Antelope Valley California Poppy Reserve  posted the following report today (4/15/11)

“It looks like this just isn’t a big year for poppies. We usually have our peak around this time, but it doesn’t appear that we’ll really have a “peak”, just an extended minimal display, possibly through the end of May.

This has been a rather unusual spring for wildflower displays.  Even though the first seed germination-triggering rain storm came early last fall, the first poppy blossoms were not seen until late February; a month or more later than past years with similar early rain storms.  The poppy display can be called, at best, modest; a disappointing season so far.  The good news is that a large percent of the growing poppy plants are still small and have not yet put out their first blossom so it will likely be a longer season, especially with the major late season rain storm in late March helping to keep the soil moist.

The perennial grape soda lupine was also late in starting to bloom but these plants now have beautiful displays of the tall blue/purple flower stems covering the plants.  This year’s displays of owl’s clover, another favorite of Reserve visitors, have been better than most recent years.  Some mid-season plants such as chia and Fremont pincushion are now starting to blossom.  In a couple of weeks, the silver puffs should be providing carpets of their silver spherical seedheads.  The wishbone bushes are just now starting to form buds so it will also be a few weeks before these beautiful blue blossoms are showing.  To date, more than 40 different wildflowers have bloomed this spring.

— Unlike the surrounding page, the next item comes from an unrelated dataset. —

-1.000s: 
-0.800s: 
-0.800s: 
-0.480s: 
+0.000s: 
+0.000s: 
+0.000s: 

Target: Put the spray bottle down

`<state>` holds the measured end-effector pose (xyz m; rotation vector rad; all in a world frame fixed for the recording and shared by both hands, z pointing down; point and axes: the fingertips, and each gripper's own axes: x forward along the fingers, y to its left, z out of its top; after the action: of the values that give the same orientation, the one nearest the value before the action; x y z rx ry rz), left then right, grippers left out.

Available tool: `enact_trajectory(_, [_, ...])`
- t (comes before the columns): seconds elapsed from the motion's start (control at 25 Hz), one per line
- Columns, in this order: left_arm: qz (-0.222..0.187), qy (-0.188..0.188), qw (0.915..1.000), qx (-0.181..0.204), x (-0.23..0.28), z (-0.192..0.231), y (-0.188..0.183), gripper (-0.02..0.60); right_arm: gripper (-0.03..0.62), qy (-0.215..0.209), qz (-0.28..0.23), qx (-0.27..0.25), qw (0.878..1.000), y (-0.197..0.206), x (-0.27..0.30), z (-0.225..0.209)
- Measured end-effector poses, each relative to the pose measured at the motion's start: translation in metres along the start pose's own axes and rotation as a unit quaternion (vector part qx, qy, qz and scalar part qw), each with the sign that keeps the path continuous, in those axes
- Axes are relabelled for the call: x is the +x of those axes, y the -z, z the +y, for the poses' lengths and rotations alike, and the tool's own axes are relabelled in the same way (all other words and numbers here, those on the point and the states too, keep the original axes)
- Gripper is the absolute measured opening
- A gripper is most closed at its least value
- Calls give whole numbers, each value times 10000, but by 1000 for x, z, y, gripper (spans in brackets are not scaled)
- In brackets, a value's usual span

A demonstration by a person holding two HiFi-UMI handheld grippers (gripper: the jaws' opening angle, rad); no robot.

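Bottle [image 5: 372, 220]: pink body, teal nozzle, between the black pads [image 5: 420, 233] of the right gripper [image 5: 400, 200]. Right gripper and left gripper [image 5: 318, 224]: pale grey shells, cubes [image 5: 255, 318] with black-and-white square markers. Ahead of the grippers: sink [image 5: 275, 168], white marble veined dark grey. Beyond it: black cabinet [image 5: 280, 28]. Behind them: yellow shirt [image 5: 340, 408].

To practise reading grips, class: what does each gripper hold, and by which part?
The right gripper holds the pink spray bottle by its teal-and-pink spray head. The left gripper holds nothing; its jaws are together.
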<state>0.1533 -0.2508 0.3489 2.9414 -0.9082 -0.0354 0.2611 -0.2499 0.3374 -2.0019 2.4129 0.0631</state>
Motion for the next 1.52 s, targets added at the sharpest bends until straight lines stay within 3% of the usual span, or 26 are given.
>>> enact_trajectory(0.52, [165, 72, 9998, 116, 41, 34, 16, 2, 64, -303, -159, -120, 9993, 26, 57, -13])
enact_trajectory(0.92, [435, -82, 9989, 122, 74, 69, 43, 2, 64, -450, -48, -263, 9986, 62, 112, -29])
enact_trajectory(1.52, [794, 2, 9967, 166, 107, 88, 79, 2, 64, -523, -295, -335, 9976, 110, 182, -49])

What Reserve trails are best right now?  It depends on what you are looking for.  Poppies are widely scattered so you can find some along any of the trails.  Right now the best displays of grape soda lupine are along the Tehachapi Vista trail, especially the western side, but some expected nice displays of grape soda are just starting near the beginning of the Lightning Bolt trail.  Lightning Bolt trail is also a good walk to see forget-me-nots and lacy phacelia near the summit.  Owl’s clover can be found along the North Poppy Loop trail.  Walking the Valley Vista trail, you will find the best displays of forget-me-nots, suncups, a tiny blue gilia, and, if you are there very late in the afternoon, evening snow.  A good hiking route for a variety of wildflowers would be around the North Poppy Loop Trail and then up and over the Tehachapi Vista Point Trail, or up to Kitanemuk Vista Point (see Current Photos). More wildflower species and location details can be found here.

Poppies bundle themselves up when it’s cold and windy, so check the forecast before coming out.”